Write the listing below again, word for word.
● ● ●
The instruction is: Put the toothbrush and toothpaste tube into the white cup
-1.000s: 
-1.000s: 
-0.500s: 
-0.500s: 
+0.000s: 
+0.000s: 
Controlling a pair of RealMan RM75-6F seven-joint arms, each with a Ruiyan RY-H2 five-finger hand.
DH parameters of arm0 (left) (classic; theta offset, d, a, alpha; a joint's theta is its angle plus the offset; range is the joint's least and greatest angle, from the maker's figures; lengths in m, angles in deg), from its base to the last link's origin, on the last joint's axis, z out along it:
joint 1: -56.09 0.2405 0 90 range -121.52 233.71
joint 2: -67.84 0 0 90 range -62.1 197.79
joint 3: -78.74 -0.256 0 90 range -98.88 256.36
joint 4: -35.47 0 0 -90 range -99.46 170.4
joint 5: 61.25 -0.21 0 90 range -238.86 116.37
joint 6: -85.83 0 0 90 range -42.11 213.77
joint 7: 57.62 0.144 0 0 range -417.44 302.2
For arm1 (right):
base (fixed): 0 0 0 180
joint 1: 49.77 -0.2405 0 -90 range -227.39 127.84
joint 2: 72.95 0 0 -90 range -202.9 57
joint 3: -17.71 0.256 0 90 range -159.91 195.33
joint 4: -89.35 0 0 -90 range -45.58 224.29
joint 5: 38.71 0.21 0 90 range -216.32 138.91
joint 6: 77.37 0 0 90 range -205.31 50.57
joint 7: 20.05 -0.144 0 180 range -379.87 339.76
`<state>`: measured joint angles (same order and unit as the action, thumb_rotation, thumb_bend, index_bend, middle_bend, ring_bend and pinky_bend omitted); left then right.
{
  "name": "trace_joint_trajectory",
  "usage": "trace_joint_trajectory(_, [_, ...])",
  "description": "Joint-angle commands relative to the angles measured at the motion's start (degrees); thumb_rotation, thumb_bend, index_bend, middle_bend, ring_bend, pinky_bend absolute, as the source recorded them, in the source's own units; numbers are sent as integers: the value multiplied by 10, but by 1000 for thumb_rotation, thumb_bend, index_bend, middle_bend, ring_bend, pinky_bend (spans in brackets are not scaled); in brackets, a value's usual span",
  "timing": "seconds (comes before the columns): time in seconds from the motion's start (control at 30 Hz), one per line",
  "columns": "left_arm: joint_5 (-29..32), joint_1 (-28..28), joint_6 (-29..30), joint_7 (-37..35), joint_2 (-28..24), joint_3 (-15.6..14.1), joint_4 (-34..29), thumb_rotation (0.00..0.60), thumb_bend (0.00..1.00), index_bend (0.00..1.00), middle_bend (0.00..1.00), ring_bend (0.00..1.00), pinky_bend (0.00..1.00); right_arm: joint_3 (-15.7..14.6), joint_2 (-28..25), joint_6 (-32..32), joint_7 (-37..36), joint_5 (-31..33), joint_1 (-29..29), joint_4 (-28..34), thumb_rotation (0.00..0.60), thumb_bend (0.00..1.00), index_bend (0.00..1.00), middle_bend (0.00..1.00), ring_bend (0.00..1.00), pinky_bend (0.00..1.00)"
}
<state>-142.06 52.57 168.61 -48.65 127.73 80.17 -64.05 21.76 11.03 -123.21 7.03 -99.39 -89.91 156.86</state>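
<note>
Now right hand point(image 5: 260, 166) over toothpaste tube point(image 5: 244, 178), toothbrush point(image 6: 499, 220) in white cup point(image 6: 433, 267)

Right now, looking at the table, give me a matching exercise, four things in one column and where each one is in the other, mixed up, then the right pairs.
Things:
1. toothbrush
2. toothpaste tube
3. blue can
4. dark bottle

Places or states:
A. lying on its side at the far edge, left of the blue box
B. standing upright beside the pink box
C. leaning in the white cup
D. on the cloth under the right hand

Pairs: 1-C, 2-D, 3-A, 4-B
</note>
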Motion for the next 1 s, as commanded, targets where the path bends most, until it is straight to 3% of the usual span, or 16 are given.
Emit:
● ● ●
RESPONSE AREA:
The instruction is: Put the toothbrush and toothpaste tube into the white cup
-1.000s: 
-1.000s: 
-0.500s: 
-0.500s: 
+0.000s: 
+0.000s: 
Controlling a pair of RealMan RM75-6F seven-joint arms, each with a Ruiyan RY-H2 five-finger hand.
DH parameters of arm0 (left) (classic; theta offset, d, a, alpha; a joint's theta is its angle plus the offset; range is the joint's least and greatest angle, from the maker's figures; lengths in m, angles in deg), from its base to the last link's origin, on the last joint's axis, z out along it:
joint 1: -56.09 0.2405 0 90 range -121.52 233.71
joint 2: -67.84 0 0 90 range -62.1 197.79
joint 3: -78.74 -0.256 0 90 range -98.88 256.36
joint 4: -35.47 0 0 -90 range -99.46 170.4
joint 5: 61.25 -0.21 0 90 range -238.86 116.37
joint 6: -85.83 0 0 90 range -42.11 213.77
joint 7: 57.62 0.144 0 0 range -417.44 302.2
For arm1 (right):
base (fixed): 0 0 0 180
joint 1: 49.77 -0.2405 0 -90 range -227.39 127.84
joint 2: 72.95 0 0 -90 range -202.9 57
joint 3: -17.71 0.256 0 90 range -159.91 195.33
joint 4: -89.35 0 0 -90 range -45.58 224.29
joint 5: 38.71 0.21 0 90 range -216.32 138.91
joint 6: 77.37 0 0 90 range -205.31 50.57
joint 7: 20.05 -0.144 0 180 range -379.87 339.76
`<state>`: measured joint angles (same order and unit as the action, thumb_rotation, thumb_bend, index_bend, middle_bend, ring_bend and pinky_bend omitted); left then right.
{
  "name": "trace_joint_trajectory",
  "usage": "trace_joint_trajectory(_, [_, ...])",
  "description": "Joint-angle commands relative to the angles measured at the motion's start (degrees); thumb_rotation, thumb_bend, index_bend, middle_bend, ring_bend, pinky_bend absolute, as the source recorded them, in the source's own units; numbers are sent as integers: the value multiplied by 10, but by 1000 for thumb_rotation, thumb_bend, index_bend, middle_bend, ring_bend, pinky_bend (spans in brackets are not scaled); in brackets, a value's usual span",
  "timing": "seconds (comes before the columns): time in seconds from the motion's start (control at 30 Hz), one per line",
  "columns": "left_arm: joint_5 (-29..32), joint_1 (-28..28), joint_6 (-29..30), joint_7 (-37..35), joint_2 (-28..24), joint_3 (-15.6..14.1), joint_4 (-34..29), thumb_rotation (0.00..0.60), thumb_bend (0.00..1.00), index_bend (0.00..1.00), middle_bend (0.00..1.00), ring_bend (0.00..1.00), pinky_bend (0.00..1.00); right_arm: joint_3 (-15.7..14.6), joint_2 (-28..25), joint_6 (-32..32), joint_7 (-37..36), joint_5 (-31..33), joint_1 (-29..29), joint_4 (-28..34), thumb_rotation (0.00..0.60), thumb_bend (0.00..1.00), index_bend (0.00..1.00), middle_bend (0.00..1.00), ring_bend (0.00..1.00), pinky_bend (0.00..1.00)"
}
<state>-142.06 52.57 168.61 -48.65 127.73 80.17 -64.05 21.76 11.03 -123.21 7.03 -99.39 -89.91 156.86</state>
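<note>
Now right hand point(image 5: 260, 166) over toothpaste tube point(image 5: 244, 178), toothbrush point(image 6: 499, 220) in white cup point(image 6: 433, 267)

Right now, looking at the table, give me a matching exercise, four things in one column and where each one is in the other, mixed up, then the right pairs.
Things:
1. toothbrush
2. toothpaste tube
3. blue can
4. dark bottle

Places or states:
A. lying on its side at the far edge, left of the blue box
B. standing upright beside the pink box
C. leaning in the white cup
D. on the cloth under the right hand

Pairs: 1-C, 2-D, 3-A, 4-B
</note>
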Motion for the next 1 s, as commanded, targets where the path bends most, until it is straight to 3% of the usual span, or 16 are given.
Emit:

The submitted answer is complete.